**Work instructions**
The following data has a line with "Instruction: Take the" and a line with "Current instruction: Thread". Write out exactly those lines and all the lines between them.

Data extracted from a collection:
◇ ◇ ◇ ◇
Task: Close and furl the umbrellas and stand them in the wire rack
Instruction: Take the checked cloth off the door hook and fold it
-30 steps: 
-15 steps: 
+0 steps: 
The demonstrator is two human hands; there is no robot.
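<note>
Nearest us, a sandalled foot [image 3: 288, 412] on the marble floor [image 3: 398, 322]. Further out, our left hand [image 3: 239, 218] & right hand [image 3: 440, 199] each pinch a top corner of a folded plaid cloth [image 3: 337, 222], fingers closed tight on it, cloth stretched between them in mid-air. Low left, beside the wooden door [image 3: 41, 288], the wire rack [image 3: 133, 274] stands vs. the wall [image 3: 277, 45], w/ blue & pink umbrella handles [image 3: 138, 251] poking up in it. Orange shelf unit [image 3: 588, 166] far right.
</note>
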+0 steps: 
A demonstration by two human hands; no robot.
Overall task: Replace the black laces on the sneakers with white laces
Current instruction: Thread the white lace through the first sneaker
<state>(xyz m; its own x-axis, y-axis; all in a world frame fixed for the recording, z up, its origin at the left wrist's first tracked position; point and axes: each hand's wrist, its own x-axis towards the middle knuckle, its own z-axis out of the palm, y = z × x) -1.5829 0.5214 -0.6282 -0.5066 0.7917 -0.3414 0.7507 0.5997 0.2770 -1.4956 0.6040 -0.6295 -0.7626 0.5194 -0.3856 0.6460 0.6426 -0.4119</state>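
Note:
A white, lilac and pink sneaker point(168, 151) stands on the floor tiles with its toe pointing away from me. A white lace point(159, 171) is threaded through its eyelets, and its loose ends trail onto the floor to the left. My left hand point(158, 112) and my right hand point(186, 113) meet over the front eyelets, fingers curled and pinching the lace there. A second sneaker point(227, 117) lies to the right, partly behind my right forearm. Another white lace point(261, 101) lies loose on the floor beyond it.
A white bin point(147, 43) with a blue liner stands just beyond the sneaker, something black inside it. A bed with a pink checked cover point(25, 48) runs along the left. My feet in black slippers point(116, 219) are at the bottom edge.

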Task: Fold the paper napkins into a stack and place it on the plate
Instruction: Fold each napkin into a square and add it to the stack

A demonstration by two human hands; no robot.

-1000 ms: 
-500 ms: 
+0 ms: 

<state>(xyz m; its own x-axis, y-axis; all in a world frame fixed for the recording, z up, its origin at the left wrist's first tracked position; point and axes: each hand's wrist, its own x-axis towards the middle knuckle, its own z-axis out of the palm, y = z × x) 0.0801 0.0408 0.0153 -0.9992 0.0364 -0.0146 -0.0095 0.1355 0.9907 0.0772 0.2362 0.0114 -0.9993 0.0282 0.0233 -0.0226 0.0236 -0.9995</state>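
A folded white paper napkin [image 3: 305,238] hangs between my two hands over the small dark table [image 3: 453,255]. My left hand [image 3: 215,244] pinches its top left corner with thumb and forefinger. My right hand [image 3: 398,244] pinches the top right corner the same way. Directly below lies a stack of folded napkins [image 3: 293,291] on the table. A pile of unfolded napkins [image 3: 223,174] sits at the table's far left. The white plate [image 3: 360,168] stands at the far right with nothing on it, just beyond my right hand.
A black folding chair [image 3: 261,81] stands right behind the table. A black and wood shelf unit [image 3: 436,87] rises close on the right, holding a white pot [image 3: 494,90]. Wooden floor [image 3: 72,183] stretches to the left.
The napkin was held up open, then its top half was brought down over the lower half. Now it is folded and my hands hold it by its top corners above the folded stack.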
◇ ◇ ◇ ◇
**Answer**
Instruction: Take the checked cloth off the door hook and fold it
-30 steps: 
-15 steps: 
+0 steps: 
The demonstrator is two human hands; there is no robot.
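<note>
Nearest us, a sandalled foot [image 3: 288, 412] on the marble floor [image 3: 398, 322]. Further out, our left hand [image 3: 239, 218] & right hand [image 3: 440, 199] each pinch a top corner of a folded plaid cloth [image 3: 337, 222], fingers closed tight on it, cloth stretched between them in mid-air. Low left, beside the wooden door [image 3: 41, 288], the wire rack [image 3: 133, 274] stands vs. the wall [image 3: 277, 45], w/ blue & pink umbrella handles [image 3: 138, 251] poking up in it. Orange shelf unit [image 3: 588, 166] far right.
</note>
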+0 steps: 
A demonstration by two human hands; no robot.
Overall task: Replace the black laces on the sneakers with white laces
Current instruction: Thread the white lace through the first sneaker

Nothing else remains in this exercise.